» What you should do
Lines outside the range are not wanted. Give again exactly the lines between the line holding "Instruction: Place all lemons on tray" and the line holding "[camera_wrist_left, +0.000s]", inclusive, from the listing below.

········

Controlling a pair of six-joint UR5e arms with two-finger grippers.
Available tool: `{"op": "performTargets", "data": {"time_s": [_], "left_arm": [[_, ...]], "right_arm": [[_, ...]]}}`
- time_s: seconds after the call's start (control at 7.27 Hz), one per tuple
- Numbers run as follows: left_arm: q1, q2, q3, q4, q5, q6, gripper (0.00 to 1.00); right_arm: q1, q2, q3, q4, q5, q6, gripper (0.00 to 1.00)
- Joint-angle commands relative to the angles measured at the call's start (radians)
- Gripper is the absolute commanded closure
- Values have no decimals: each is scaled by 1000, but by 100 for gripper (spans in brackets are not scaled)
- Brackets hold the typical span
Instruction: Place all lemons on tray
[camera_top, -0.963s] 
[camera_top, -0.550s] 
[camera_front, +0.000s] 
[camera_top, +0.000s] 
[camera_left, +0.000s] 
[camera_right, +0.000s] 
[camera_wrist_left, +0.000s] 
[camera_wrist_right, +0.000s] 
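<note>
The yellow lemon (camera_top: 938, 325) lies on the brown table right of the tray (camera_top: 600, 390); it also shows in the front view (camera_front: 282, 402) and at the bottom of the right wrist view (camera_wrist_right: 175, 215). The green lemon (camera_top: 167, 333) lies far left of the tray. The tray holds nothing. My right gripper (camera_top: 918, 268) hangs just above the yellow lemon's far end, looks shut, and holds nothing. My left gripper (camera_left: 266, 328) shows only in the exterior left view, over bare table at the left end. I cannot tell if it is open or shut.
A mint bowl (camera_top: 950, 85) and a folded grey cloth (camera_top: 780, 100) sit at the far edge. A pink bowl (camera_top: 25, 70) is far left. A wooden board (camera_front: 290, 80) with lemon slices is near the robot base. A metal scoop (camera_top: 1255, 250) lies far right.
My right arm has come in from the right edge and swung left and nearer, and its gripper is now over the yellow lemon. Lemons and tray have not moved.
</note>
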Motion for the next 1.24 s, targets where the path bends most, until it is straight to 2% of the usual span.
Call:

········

» Result for this exercise
Instruction: Place all lemons on tray
[camera_top, -0.963s] 
[camera_top, -0.550s] 
[camera_front, +0.000s] 
[camera_top, +0.000s] 
[camera_left, +0.000s] 
[camera_right, +0.000s] 
[camera_wrist_left, +0.000s] 

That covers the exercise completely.